Discussion and Conclusion
We have demonstrated that the vNav technique enabled
silent respiratory navigation and reduced motion artifacts in free-breathing
3D-SPGR imaging. The vNav integration into the silent imaging sequence such as soft-gradient
scan
6 should be examined in the next step.
Acknowledgements
No acknowledgement found.References
1. Pauly J, Nishimura D, et al. A
k-space analysis of small-tip-angle excitation. J Magn Reson. 1989;81:43–56.

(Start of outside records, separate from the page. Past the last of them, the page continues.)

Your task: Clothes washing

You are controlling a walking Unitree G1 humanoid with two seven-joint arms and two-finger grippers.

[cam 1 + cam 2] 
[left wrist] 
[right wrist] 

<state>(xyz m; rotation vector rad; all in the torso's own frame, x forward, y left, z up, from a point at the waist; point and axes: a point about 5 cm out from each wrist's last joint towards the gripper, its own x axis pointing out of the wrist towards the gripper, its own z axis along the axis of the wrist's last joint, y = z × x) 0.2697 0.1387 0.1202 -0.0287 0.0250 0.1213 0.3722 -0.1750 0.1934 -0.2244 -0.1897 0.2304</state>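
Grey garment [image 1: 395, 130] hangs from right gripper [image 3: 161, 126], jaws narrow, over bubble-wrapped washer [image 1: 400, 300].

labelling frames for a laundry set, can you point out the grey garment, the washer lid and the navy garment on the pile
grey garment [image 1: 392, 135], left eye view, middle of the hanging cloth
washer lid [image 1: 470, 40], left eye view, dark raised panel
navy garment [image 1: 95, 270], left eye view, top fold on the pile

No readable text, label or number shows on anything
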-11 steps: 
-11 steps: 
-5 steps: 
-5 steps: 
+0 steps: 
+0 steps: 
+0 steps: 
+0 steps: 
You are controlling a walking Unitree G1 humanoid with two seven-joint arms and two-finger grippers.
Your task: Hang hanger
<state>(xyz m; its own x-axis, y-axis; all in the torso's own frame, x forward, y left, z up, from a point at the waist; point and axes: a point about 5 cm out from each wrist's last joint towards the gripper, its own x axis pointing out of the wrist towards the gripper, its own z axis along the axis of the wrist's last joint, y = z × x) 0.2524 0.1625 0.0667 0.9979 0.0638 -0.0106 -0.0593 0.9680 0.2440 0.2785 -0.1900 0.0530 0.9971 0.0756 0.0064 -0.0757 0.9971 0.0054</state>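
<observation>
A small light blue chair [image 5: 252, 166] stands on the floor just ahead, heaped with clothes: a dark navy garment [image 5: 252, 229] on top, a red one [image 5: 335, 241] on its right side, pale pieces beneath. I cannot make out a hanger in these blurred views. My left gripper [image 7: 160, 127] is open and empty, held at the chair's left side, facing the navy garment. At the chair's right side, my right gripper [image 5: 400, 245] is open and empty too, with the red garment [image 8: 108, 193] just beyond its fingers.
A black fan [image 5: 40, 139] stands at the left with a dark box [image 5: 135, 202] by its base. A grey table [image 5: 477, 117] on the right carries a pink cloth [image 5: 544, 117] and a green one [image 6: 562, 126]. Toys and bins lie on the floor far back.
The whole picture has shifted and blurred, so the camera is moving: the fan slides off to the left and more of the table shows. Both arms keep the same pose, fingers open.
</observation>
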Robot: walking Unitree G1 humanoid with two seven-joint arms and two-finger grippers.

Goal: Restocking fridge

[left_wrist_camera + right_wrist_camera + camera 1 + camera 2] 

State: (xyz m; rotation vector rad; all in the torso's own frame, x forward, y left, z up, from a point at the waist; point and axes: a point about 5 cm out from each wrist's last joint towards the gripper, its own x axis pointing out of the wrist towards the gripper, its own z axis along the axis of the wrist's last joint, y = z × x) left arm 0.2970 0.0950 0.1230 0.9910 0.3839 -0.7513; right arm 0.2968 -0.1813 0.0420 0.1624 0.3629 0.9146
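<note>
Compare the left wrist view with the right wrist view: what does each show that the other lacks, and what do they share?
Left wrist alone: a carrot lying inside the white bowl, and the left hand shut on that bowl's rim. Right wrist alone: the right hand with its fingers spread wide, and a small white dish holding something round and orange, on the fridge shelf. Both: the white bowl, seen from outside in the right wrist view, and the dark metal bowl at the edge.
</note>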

2. Hardy C, Cline H. Broadband
nuclear magnetic resonance pulses with two-dimensional spatial selectivity. J Appl
Phys. 1989;66:1513–1516.
3. Brau AC, Brittain JH. Generalized self-navigated motion
detection technique: Preliminary investigation
in abdominal imaging. Magn Reson
Med. 2006;55(2):263-270.
4. Vasanawala
SS, Iwadate Y, et al. Navigated abdominal T1-W MRI permits free-breathing image acquisition with less motion artifact. Pediatr
Radiol. 2010;40:340–4.
5. Young
PM, Brau AC et al. Respiratory navigated free breathing 3D spoiled
gradient-recalled echo sequence for contrast-enhanced examination of the liver:
diagnostic utility and comparison with free breathing and breath-hold
conventional examinations. Am J Roentgenol. 2010;195:687–691.
6. Hennel F, Girard F et al. “Silent”
MRI with soft gradient pulses. Magn Reson Med. 1999;42:6-10.